Restrict the output to the lines below starting at the one that contains "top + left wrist" and ending at the one that contains "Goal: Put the", and restate them word for word, both ends included.

> Data section

● ● ● ● ● ● ●

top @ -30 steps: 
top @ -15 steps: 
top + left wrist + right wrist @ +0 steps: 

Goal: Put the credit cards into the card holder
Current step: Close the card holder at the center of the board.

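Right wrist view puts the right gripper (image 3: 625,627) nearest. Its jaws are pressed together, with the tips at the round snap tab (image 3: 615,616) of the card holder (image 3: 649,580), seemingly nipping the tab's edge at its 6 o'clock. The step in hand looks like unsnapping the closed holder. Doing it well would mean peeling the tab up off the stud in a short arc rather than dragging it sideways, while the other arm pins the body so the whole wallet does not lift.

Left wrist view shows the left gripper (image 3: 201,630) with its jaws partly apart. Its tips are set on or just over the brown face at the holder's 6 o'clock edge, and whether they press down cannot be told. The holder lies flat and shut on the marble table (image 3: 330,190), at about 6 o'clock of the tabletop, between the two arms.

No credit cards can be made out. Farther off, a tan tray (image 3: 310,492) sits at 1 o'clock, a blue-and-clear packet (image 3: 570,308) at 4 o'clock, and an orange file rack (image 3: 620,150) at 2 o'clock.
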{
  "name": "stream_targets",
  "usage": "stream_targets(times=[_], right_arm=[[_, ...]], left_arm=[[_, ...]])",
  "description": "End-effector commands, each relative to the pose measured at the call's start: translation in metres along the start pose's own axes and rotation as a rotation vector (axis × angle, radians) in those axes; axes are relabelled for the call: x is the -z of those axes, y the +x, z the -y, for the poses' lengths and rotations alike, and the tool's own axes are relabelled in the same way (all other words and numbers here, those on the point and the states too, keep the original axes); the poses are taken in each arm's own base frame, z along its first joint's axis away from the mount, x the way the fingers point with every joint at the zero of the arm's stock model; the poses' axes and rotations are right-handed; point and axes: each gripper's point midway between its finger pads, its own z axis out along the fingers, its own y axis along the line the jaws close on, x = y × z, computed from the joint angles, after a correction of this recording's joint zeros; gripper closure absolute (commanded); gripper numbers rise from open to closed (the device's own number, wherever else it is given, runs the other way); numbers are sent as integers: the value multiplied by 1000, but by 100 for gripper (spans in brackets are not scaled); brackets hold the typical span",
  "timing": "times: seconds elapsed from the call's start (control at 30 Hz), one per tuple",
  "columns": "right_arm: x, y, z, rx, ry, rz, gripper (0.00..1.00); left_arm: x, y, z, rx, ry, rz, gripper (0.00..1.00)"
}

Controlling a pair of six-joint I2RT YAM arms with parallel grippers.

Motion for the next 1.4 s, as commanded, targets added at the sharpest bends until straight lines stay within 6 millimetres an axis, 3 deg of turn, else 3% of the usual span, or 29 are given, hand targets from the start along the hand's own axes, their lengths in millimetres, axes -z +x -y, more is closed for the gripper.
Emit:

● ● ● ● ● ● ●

> Completed task
top + left wrist + right wrist @ +0 steps: 

Goal: Put the credit cards into the card holder

The exercise ends with this answer.